The TAKE IT DOWN Act’s Good Intentions Don’t Make Up for Its Bad Policy
Who could possibly oppose legislation to get tough on AI-generated revenge porn? For one, Kentucky Republican Rep. Thomas Massie, one of two nays in Monday’s House vote on the TAKE IT DOWN Act. For another, a whole bunch of civil liberties advocates, including folks with groups like the American Civil Liberties Union, the Electronic Frontier Foundation, and The Future of Free Speech.
That’s because no matter how worthy the intentions behind the TAKE IT DOWN Act may be, the way it’s written poses major threats to protected expression and online privacy. It could also give politicians another tool with which to pressure technology companies into doing their bidding.
None of the measure’s critics are defending “revenge porn,” or what the bill calls “nonconsensual intimate visual depictions.” Rather, they worry that the measure would be “ripe for abuse, with unintended consequences,” as Massie put it.
Alas, the TAKE IT DOWN Act (S.146), sponsored by Sen. Ted Cruz (R–Texas), has now passed the Senate and the House. Next stop: President Donald Trump, who has been supportive of the bill.
What the TAKE IT DOWN Act Says
The measure would make it a federal crime to publish “any intimate visual depiction of an identifiable individual” online if the image was generated by a computer or artificial intelligence and was “indistinguishable from an authentic visual depiction of that individual,” unless the depicted individual consented to its publication or “voluntarily exposed” such an image in a “public or commercial setting” themselves.
So, no Photoshopping a celebrity’s head onto someone else’s racy image and posting it to some online forum. No asking Grok to imagine your ex in a compromising situation with J.D. Vance or a pizza delivery man or a Smurf, and then messaging that image to friends.
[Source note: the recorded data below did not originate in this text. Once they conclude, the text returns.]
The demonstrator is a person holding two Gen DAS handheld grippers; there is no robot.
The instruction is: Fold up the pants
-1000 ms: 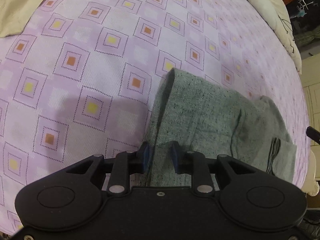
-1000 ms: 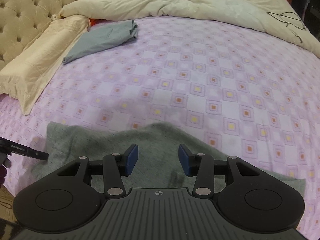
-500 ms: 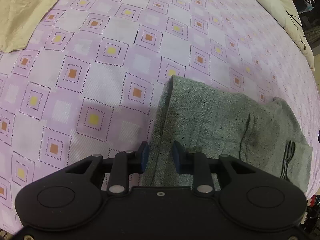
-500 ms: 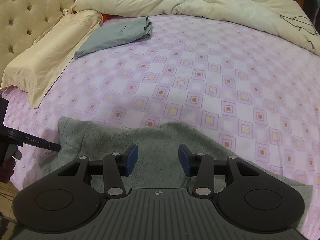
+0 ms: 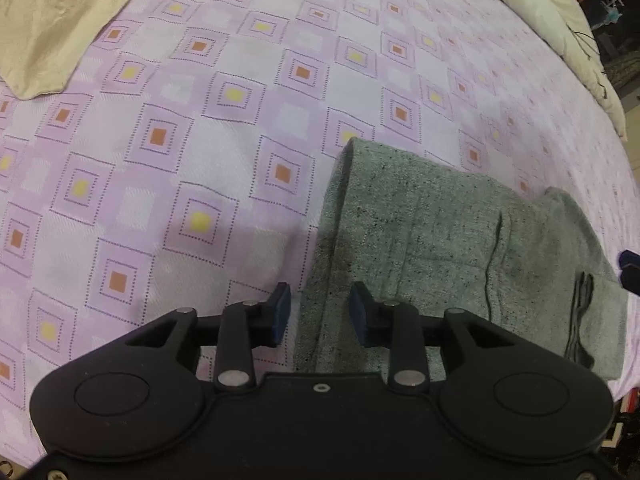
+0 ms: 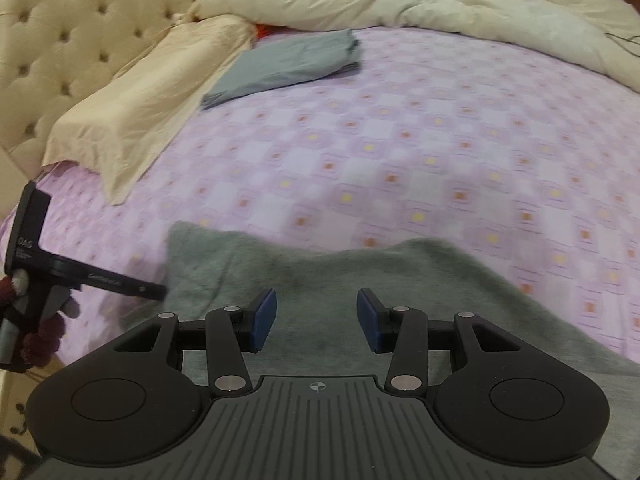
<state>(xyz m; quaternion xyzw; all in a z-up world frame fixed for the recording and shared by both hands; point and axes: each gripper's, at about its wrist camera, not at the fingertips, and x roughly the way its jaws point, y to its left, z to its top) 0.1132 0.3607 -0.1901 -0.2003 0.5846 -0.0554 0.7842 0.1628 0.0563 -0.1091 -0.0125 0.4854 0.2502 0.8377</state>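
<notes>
Grey speckled pants (image 5: 440,248) lie folded on the pink patterned bedsheet (image 5: 180,140); they also show in the right wrist view (image 6: 360,280). My left gripper (image 5: 319,313) is open and straddles the pants' left folded edge near the bed's front, holding nothing. My right gripper (image 6: 316,320) is open and empty just above the middle of the pants. The left gripper's side shows in the right wrist view (image 6: 92,276) at the pants' left corner. A blue fingertip of the right gripper (image 5: 628,264) peeks in at the right edge of the left wrist view.
A folded blue-grey garment (image 6: 288,64) lies at the far side near a cream pillow (image 6: 140,100) and tufted headboard (image 6: 60,40). A cream duvet (image 6: 440,4) is bunched along the far and right edge. The bed's front edge is close below the pants.
The left gripper's jaws have opened and let go of the pants' edge, which now lies flat. The right gripper has risen and drawn back slightly, still open.
</notes>
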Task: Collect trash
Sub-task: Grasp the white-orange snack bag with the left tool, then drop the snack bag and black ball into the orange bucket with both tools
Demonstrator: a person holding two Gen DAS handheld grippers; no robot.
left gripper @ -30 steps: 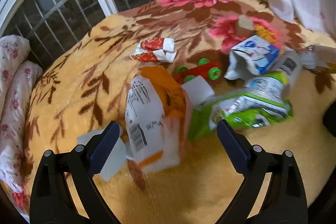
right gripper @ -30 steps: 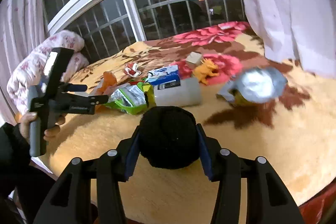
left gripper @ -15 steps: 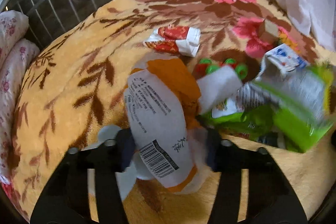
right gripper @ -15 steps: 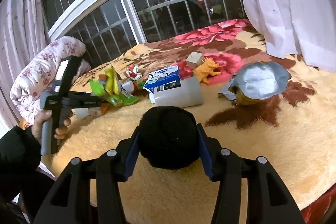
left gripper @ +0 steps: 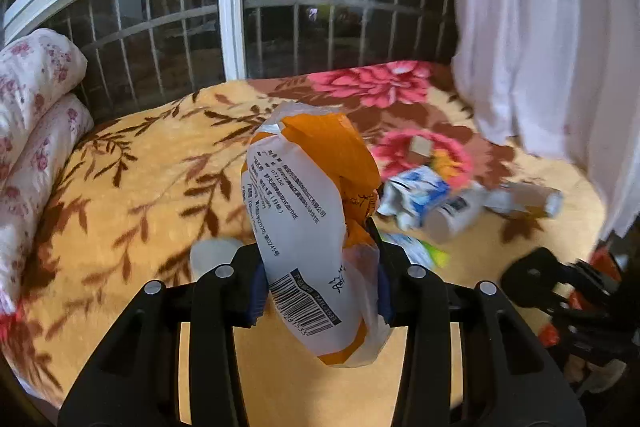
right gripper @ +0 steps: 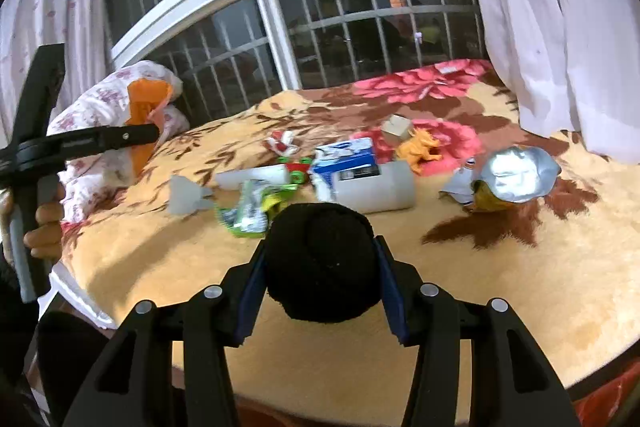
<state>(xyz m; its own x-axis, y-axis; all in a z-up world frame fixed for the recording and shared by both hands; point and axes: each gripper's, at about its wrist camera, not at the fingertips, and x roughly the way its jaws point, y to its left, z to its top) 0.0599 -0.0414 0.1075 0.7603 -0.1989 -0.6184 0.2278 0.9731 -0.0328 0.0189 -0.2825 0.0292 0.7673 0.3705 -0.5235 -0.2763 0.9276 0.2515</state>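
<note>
My left gripper (left gripper: 320, 285) is shut on an orange and white snack bag (left gripper: 312, 219) and holds it lifted above the bed; the bag also shows in the right wrist view (right gripper: 146, 119). My right gripper (right gripper: 320, 291) is shut on a black fuzzy ball (right gripper: 320, 263) near the bed's front edge. On the blanket lie a green wrapper (right gripper: 250, 211), a blue and white carton (right gripper: 348, 163), a white bottle (right gripper: 376, 189), a silver foil bag (right gripper: 516, 179) and a red and white wrapper (right gripper: 282, 143).
A flowered blanket (right gripper: 520, 287) covers the bed. An orange toy animal (right gripper: 420, 147), a small cardboard box (right gripper: 396, 127), a red and green toy car (right gripper: 296, 169) and a grey plastic piece (right gripper: 186, 195) lie among the trash. Pillows (left gripper: 32, 115) at left, barred window behind, curtain (left gripper: 552, 27) at right.
My left gripper closed on the orange and white bag and lifted it off the blanket. The green wrapper dropped back onto the bed. My right gripper kept hold of the black ball.
</note>
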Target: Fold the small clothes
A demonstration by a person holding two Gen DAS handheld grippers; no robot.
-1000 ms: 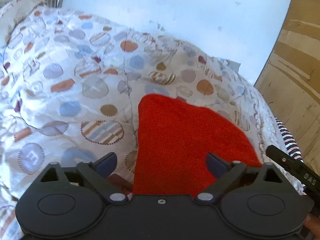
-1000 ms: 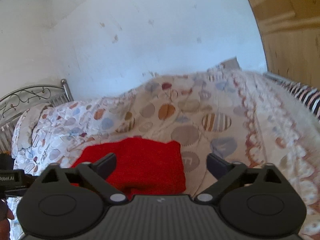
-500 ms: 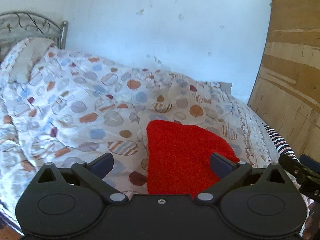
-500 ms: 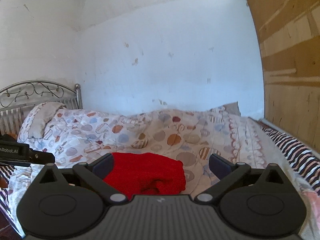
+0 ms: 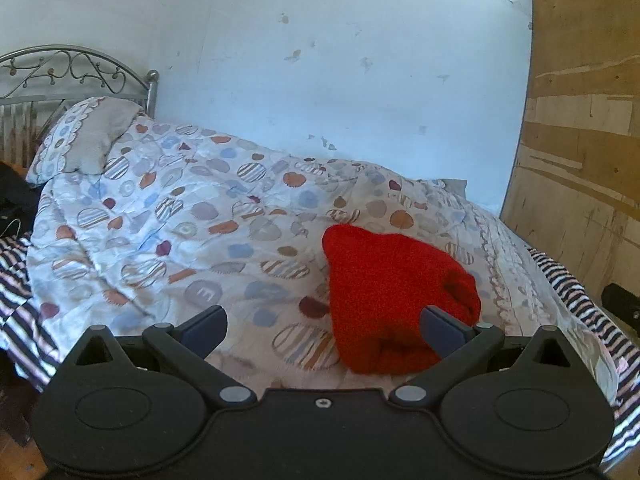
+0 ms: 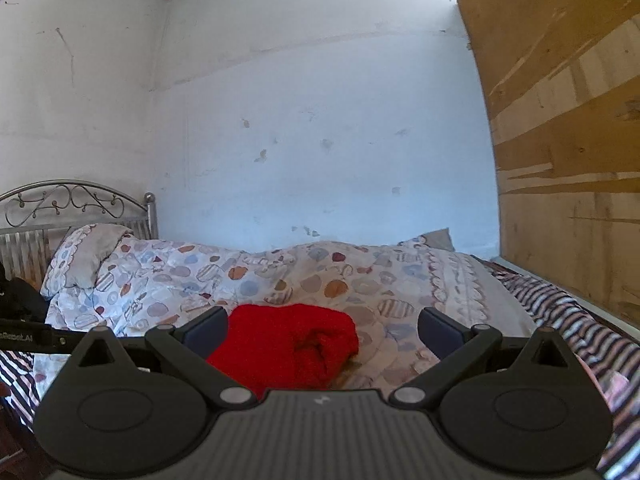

And so on.
The measure would also ban publishing “an intimate visual depiction of an identifiable individual” online unless the depicted individual “voluntarily exposed” the image “in a public or commercial setting” or otherwise had no expectation of privacy. In this case, the crime is sharing real images of someone who didn’t want them shared.
Notably, the bill contains an exception for real or AI-generated images shared by law enforcement agencies or other government actors doing it as part of “investigative, protective, or intelligence activity.” (Wouldn’t want to jeopardize any of those catfishing sex stings, would we?)
For everyone else, violating the terms of the TAKE IT DOWN Act could mean up to two years in prison if the depicted individual was an adult and up to three years in prison if the depicted individual was a minor.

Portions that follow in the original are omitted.